A Maiambiente conseguiu alcançar, em outubro, um novo recorde nos resíduos alimentares, visto que a recolha destes resíduos atingiu um máximo absoluto mensal de 391 toneladas, o que representa um aumento de quase 20% face ao mesmo período de 2024.

Os resíduos alimentares que, em conjunto com os resíduos de jardim, compõem os designados biorresíduos, representam já e por larga margem, o principal fluxo recolhido seletivamente, com uma taxa de captura de 60kg/hab/ano. De destacar que estes resíduos são integralmente encaminhados para compostagem, fechando assim o ciclo do produto, e sendo um excelente exemplo da economia circular.

De realçar que, em 2024, a recolha dos biorresíduos já tinha atingido um máximo histórico de 7.060 toneladas, o que representou 12% dos resíduos urbanos recolhidos. A Maia vai continuar no caminho traçado de modo a atingir os objetivos que traçou no seu PAPERSU (Plano Estratégico Municipal para a Gestão de Resíduos Urbanos) e que, até 2030, estima a recolha de cerca de 14 mil toneladas de biorresíduos.

A taxa de cobertura do serviço já representa 60%, mas, para alcançar as metas, é necessário que a recolha atinja todos os clientes.
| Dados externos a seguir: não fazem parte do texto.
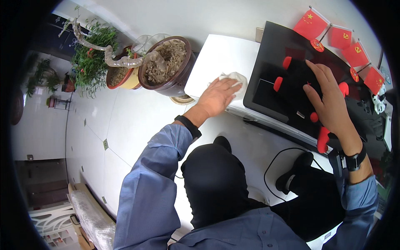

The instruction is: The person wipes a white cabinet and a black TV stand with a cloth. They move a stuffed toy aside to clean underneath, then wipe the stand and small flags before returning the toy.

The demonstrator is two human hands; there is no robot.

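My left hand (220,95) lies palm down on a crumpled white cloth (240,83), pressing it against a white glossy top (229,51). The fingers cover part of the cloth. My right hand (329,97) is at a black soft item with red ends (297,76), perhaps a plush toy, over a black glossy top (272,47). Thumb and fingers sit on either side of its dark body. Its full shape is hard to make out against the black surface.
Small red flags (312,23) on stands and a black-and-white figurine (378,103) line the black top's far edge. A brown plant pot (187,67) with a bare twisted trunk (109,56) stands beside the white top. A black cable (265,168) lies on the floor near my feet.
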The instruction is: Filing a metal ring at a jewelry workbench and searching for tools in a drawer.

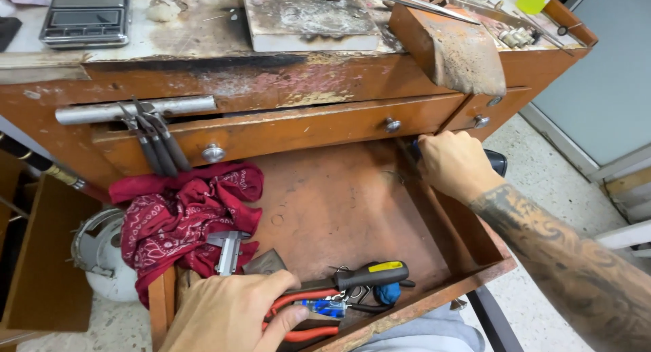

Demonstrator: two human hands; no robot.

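The left hand rests with fingers curled on the near-left of the open tray, thumb touching the red pliers. The right hand grips the tray's far-right edge, fingers pressed together around a dark tool.

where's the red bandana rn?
In the head view, the red bandana lies bunched at the left side of the open wooden tray, draped over its left edge, under the pliers hanging from the bar and just above the left hand.
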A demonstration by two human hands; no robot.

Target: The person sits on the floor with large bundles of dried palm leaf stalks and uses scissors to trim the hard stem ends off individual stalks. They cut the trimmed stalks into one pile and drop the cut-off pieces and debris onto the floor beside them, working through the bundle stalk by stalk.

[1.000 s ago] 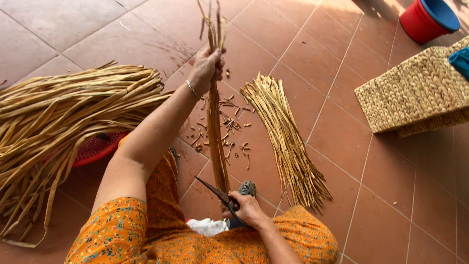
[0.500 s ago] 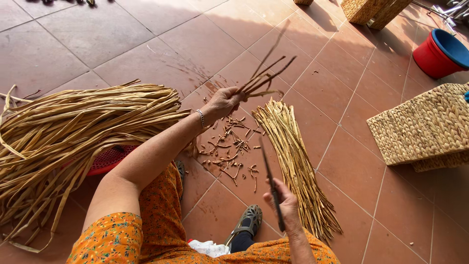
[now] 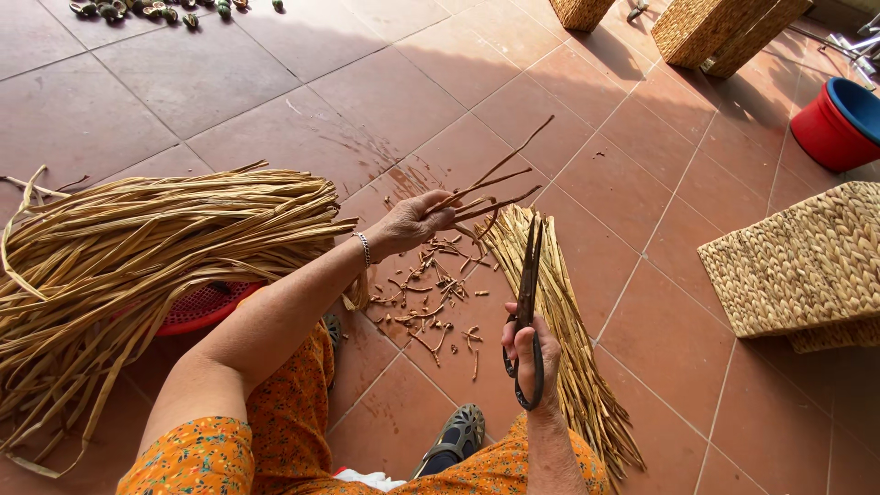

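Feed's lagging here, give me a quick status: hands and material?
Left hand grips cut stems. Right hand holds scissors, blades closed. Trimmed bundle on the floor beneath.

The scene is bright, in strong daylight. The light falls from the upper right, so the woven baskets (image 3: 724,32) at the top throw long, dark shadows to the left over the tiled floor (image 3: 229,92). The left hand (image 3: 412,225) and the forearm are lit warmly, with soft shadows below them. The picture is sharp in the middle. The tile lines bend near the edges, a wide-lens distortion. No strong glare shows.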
Neste sentido, já está em curso a preparação do alargamento a mais clientes com o serviço porta-a-porta, ainda este ano, e, para o ano, prevê-se a colocação de equipamentos de proximidade para os resíduos alimentares, para se poder atingir a cobertura de todo o município.

“É ainda longo e difícil o caminho a percorrer para atingir as metas nacionais de 2030, uma vez que os resíduos indiferenciados teimam em não recuar de forma expressiva – apesar da oferta de serviços de recolha seletiva – representando mais de 50% dos resíduos recolhidos. Mas estamos claramente no caminho certo”, refere a presidente do conselho de administração da Maiambiente, Marta Peneda.